One of my former parishioners put it another way:
"What we did to those native children was an abomination, and abominations aren't resolved with words and money. We need to have our hearts torn in two and be changed. We've got to stand, ourselves, under the judgment of God."
I doubt that Stephen Harper would be satisfied with an apology if his own kids were hauled off and killed for being practicing Christians. Yet on June 11, he will stand up on our behalf and try to apologize to other nations for having exterminated their children.
The whole effort seems more than ludicrous, or obscene. One cannot, after all, apologize to the dead. But the truth is, the government's planned "apology" to native people is an enormous exercise in deception - primarily self-deception.

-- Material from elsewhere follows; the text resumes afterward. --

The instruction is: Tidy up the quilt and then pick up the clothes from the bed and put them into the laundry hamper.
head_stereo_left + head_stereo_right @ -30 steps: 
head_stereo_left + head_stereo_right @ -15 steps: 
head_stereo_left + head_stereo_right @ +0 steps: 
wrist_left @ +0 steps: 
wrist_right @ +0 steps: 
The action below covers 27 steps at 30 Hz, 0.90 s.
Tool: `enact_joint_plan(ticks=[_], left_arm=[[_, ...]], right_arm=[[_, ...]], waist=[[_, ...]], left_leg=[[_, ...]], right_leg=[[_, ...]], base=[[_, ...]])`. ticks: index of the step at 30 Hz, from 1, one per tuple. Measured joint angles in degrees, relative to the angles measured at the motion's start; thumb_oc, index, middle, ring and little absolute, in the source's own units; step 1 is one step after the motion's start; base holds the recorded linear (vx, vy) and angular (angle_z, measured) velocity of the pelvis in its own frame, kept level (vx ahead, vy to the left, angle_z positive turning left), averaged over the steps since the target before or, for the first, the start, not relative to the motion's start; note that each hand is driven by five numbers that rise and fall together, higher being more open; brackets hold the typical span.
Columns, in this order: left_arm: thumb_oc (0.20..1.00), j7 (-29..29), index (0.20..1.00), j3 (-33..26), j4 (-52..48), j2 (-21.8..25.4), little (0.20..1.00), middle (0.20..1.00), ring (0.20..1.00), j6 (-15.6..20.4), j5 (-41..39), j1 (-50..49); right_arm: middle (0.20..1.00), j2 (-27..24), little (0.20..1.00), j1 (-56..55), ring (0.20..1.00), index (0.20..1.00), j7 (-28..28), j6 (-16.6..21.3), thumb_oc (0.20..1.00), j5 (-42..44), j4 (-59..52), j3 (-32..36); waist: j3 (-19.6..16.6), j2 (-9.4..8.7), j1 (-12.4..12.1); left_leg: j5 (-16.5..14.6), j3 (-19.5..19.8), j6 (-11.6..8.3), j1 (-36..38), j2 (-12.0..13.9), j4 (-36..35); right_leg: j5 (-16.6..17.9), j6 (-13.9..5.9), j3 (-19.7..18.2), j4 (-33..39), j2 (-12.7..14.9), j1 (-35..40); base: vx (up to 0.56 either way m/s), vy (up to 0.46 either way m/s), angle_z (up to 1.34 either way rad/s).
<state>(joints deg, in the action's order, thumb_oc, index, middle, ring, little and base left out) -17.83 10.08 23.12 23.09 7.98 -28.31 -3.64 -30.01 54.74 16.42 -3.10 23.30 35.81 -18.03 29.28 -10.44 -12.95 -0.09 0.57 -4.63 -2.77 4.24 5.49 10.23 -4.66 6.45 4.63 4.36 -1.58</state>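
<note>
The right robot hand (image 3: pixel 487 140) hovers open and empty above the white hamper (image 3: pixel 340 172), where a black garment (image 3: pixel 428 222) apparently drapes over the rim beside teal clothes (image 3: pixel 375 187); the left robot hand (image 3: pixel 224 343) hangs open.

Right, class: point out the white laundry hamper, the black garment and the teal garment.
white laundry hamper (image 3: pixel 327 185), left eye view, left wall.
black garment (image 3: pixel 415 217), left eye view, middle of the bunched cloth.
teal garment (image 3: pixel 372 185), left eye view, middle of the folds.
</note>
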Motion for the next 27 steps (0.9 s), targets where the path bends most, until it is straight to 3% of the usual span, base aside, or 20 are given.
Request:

Do we even know the meaning of that easily uttered term, "apologize"?
It actually has a double meaning, according to the internet Dictionary: a) "an acknowledgment of regret for a fault or offense" and b) "a formal justification, defense or excuse for one's actions".
That is, in our vernacular understanding of the term, an "apology" can be a genuine regret for one's acts; but it can equally be a way to evade responsibility for one's acts, by justifying oneself before one's victim.
The legal understanding of the word, however, is more specific, and has nothing to do with regret: "apology" is defined simply as "a disclaimer of intentional error or offense".
Now, I'm assuming that the government of Canada relies on legal definitions - operating, as it claims, "under the rule of law" - rather than popularly understood ones. So we must realize that when the government and its Prime Minister uses the term "apology", its understanding of the word is the legal one: namely, "a disclaimer of intentional error or offense".
In other words, on June 11, Stephen Harper will issue to the world a disclaimer to the effect that the Indian Residential Schools were not an intentional offense.
It's not surprising that the Prime Minister will be making such an outrageous and unsupportable claim, since if he ever admitted that the residential schools were intentional, he'd be the first defendant in the dock at an international war crimes trial.
But more important, this effort by our government - and the churches it is protecting - to be absolved of their own crimes is taking place under the illusory pretense of making amends with native people, when its purpose is simply to legally exonerate itself of culpability for the deaths of thousands of children.
This, indeed, has been the norm for both church and state ever since the first lawsuit was launched by residential school survivors in February of 1996. An army of court scholars and legal experts has generated a mountain of "holocaust denial" at every level of Canadian society during the past dozen years, to convince the world that the daily death and torture at the residential schools was not intentional at all.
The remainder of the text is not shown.